• _What needs to be done_
From the listing below, extract each line containing the string "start".
________
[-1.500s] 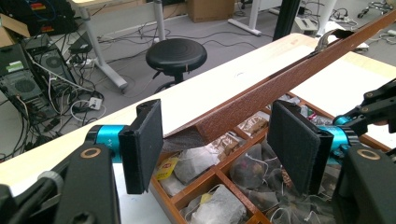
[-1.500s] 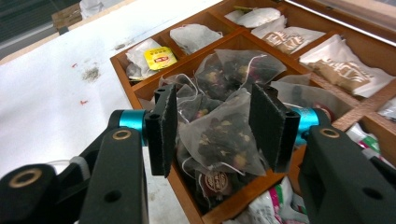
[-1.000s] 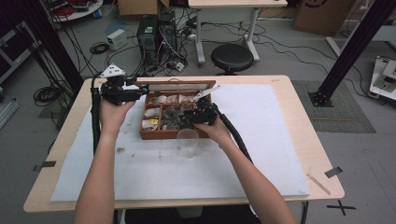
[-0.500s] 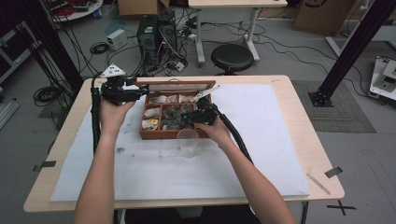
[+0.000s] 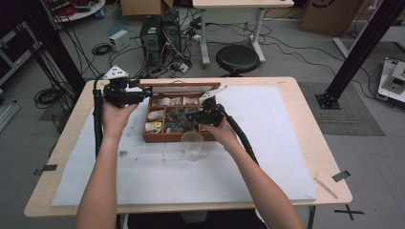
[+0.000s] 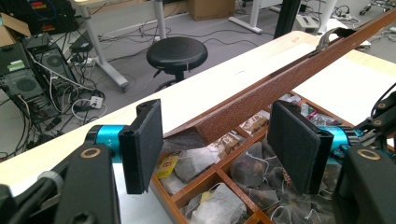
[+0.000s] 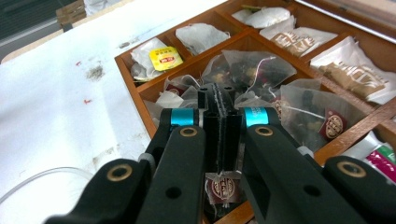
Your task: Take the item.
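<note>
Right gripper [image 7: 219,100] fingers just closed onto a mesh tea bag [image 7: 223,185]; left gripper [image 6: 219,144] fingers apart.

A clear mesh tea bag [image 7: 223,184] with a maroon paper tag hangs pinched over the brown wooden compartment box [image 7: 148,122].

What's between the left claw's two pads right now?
The corner of the brown box lid, seen in the left gripper view. It sits inside the open left claw, not clamped.
</note>
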Motion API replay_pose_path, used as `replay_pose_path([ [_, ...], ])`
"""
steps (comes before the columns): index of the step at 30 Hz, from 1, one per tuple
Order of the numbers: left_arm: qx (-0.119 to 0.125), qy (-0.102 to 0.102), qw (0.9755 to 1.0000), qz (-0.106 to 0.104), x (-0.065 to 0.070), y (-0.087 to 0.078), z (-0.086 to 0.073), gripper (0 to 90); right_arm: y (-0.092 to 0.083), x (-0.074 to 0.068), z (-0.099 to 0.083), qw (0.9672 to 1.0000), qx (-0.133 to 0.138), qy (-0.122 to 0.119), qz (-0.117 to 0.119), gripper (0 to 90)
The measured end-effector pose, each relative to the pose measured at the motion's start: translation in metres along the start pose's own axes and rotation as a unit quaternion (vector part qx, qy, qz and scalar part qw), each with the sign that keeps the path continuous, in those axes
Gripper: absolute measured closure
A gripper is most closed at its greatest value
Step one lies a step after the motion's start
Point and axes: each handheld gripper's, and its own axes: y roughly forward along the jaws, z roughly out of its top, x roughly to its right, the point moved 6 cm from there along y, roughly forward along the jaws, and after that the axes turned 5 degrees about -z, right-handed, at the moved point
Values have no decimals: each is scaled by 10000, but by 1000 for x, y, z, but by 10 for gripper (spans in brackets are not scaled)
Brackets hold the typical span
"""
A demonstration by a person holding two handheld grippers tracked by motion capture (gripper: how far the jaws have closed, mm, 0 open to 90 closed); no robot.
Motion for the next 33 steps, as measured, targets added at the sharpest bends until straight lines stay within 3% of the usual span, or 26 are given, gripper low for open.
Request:
replay_pose_path([
  [24, -23, 2, 10000, 5, 1, 0, 0, 360, -16, -4, 17, 9992, 311, -186, -163, 900],
  [33, -17, -12, 10000, 6, 1, 0, 0, 358, -15, 2, 14, 9994, 227, -91, -235, 900],
])
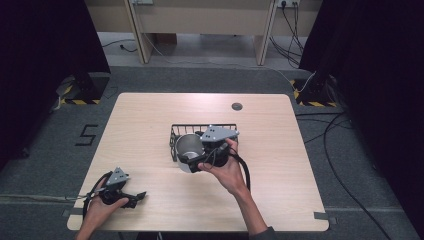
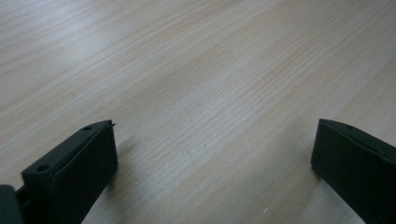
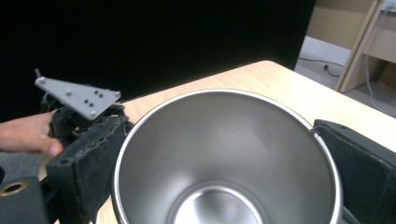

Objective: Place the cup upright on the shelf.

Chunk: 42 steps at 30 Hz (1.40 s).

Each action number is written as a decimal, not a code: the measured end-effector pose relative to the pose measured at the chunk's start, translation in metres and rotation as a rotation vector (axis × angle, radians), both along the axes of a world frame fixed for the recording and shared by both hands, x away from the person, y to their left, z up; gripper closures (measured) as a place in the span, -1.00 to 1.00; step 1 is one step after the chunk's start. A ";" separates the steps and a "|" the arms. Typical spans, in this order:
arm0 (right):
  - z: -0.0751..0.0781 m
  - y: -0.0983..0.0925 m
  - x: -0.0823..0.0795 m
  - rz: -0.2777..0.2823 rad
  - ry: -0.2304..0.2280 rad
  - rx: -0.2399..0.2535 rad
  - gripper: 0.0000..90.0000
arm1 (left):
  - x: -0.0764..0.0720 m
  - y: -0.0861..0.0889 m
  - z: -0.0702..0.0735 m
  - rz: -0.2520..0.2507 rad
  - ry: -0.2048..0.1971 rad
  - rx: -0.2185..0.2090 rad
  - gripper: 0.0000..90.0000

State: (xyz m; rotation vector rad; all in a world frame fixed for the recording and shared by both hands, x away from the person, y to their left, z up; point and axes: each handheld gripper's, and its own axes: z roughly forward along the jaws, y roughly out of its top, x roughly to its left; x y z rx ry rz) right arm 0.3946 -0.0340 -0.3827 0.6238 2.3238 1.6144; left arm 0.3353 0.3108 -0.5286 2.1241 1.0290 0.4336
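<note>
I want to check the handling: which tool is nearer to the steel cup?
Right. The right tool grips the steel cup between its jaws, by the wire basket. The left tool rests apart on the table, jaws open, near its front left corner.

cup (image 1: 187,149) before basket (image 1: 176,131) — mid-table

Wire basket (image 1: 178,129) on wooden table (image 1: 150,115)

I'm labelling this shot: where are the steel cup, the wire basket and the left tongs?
steel cup (image 3: 224,154), right gripper view, inner wall.
wire basket (image 1: 192,127), high view, far rim.
left tongs (image 1: 141,197), high view, jaw tips.
</note>
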 end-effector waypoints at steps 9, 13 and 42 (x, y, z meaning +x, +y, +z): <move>0.022 -0.015 0.015 -0.045 -0.018 0.008 -0.86 | 0.000 0.000 0.000 0.000 0.001 0.000 -1.00; 0.032 -0.020 0.024 -0.067 -0.021 0.004 -0.86 | 0.000 0.000 0.000 0.000 0.001 0.000 -1.00; 0.011 -0.020 0.097 -0.086 0.000 -0.083 -0.86 | 0.000 0.000 0.000 0.000 0.002 -0.002 -1.00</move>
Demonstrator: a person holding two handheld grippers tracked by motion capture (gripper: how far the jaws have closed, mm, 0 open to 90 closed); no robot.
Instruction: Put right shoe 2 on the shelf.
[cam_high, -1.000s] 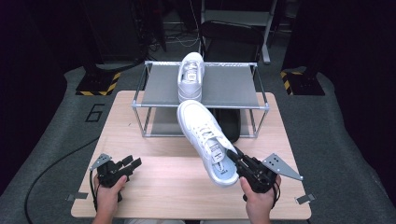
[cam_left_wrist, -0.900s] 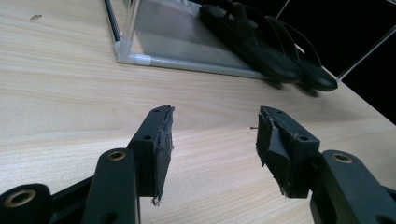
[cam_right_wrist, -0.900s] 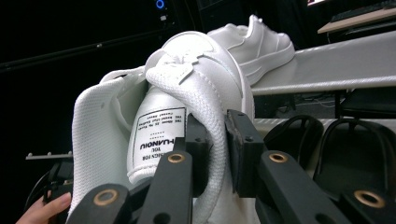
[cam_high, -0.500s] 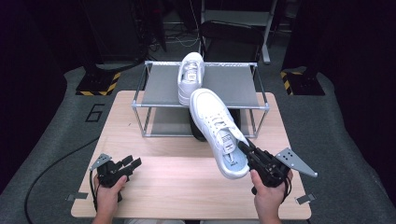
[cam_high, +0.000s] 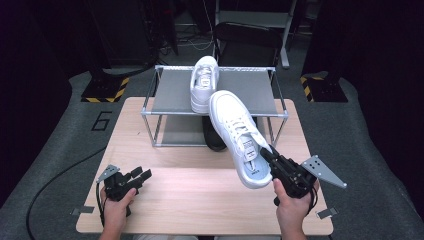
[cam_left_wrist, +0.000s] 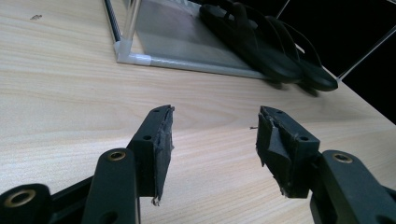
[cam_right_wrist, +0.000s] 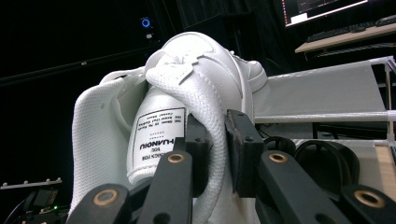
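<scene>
White sneaker (cam_high: 239, 136) collar pinched between right tongs (cam_high: 265, 152), lifted off table (cam_high: 190, 200)

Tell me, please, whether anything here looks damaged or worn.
Yes: the pads of the left gripper look torn and frayed at their edges, with loose scraps hanging. The white shoes and the rack look sound.

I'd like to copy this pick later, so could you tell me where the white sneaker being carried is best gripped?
Grip the white sneaker at its padded collar wall, from the heel end, as the right gripper does: one jaw inside the opening, one outside. That rim is thin and firm.
</scene>
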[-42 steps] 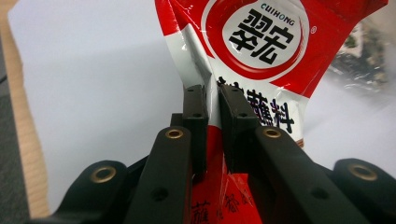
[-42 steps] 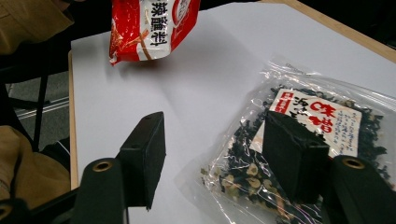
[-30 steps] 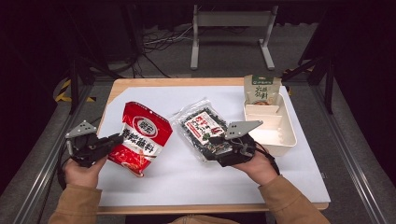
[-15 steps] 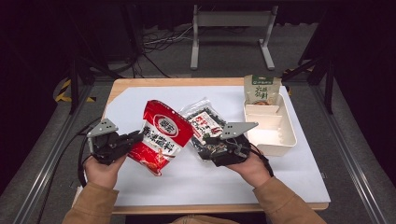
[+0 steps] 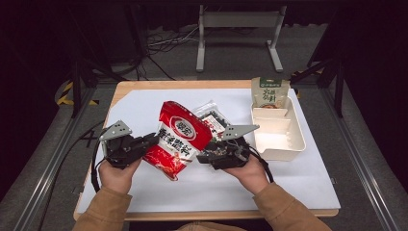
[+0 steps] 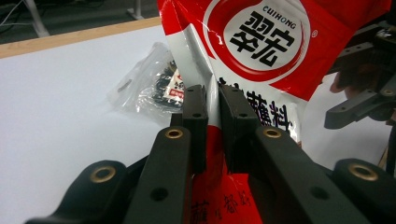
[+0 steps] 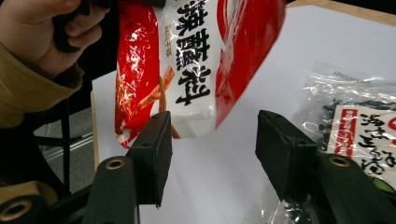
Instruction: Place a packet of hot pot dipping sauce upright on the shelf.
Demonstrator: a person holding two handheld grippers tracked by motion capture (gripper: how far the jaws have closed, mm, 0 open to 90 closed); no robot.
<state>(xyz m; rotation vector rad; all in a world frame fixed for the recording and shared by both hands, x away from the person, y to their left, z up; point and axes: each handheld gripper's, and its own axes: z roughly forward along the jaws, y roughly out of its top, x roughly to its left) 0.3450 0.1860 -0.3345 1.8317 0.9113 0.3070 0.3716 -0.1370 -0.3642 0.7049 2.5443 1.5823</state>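
Note:
A red and white seasoning packet (image 5: 180, 139) hangs tilted above the white table cover, with my left gripper (image 5: 154, 140) shut on its lower left edge. In the left gripper view the jaws (image 6: 213, 88) pinch the packet (image 6: 261, 42) flat. My right gripper (image 5: 204, 156) sits just right of the packet and stands open; its jaws have just been closing. In the right gripper view the packet's lower end (image 7: 196, 70) hangs just beyond the gap (image 7: 212, 121), and neither pad presses on it. A clear bag of dark dried food (image 5: 216, 120) lies under the right gripper.
A white divided tray (image 5: 288, 144) stands to the right on the table. A green packet (image 5: 270, 91) leans at its far end. The clear bag (image 7: 355, 126) lies right of the right jaw. The other gripper (image 6: 364, 102) is close at the right of the left gripper view.
My left gripper has carried the red packet to the right, up against the right gripper and partly over the clear bag. The right hand has stayed in place.

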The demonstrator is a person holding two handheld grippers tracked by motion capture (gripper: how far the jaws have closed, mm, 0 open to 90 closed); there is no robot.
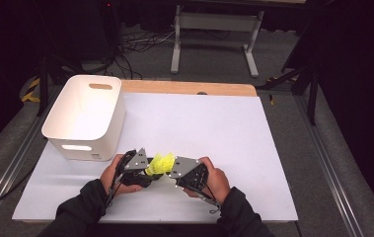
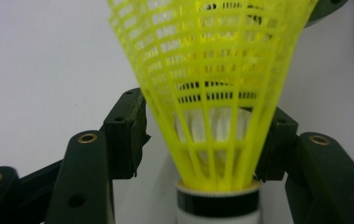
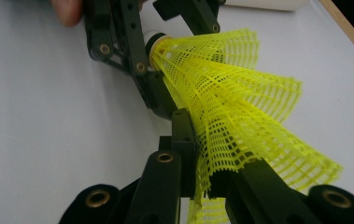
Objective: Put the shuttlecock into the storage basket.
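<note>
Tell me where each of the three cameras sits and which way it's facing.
High view: above the person's side, looking forward and down at the table, white bin, both forearms and hands.
Left gripper view: rides the left gripper, looking along its jaws at the yellow shuttlecock between them.
Right gripper view: rides the right gripper, whose jaws pinch the skirt; the left gripper sits beyond.
All share the shuttlecock.

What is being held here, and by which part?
A yellow shuttlecock. The right gripper pinches the rim of its plastic skirt; the left gripper brackets the skirt near the cork, one jaw apart from it.
</note>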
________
• _The completed task_
The measured end-effector pose, each relative to the pose measured at the motion's start: translation in metres along the start pose's own axes and rotation as a unit quaternion (vector part qx, qy, qz and scalar part qw), each with the sign that keeps the path continuous, in those axes
Step one lies a step after the motion's start
Each action number is written as a decimal, not a code: the measured end-effector pose relative to the pose measured at the chunk's start, translation in metres and rotation as a rotation vector (axis × angle, radians), both along the axes of a world frame fixed for the recording and shared by both hands, x away from the person, y to their left, z up; gripper closures (measured) as a place in the span, -1.00 to 1.00; step 1 is one step after the chunk's start. A ";" separates the steps and a "|" the arms. Typical spans, in this order:

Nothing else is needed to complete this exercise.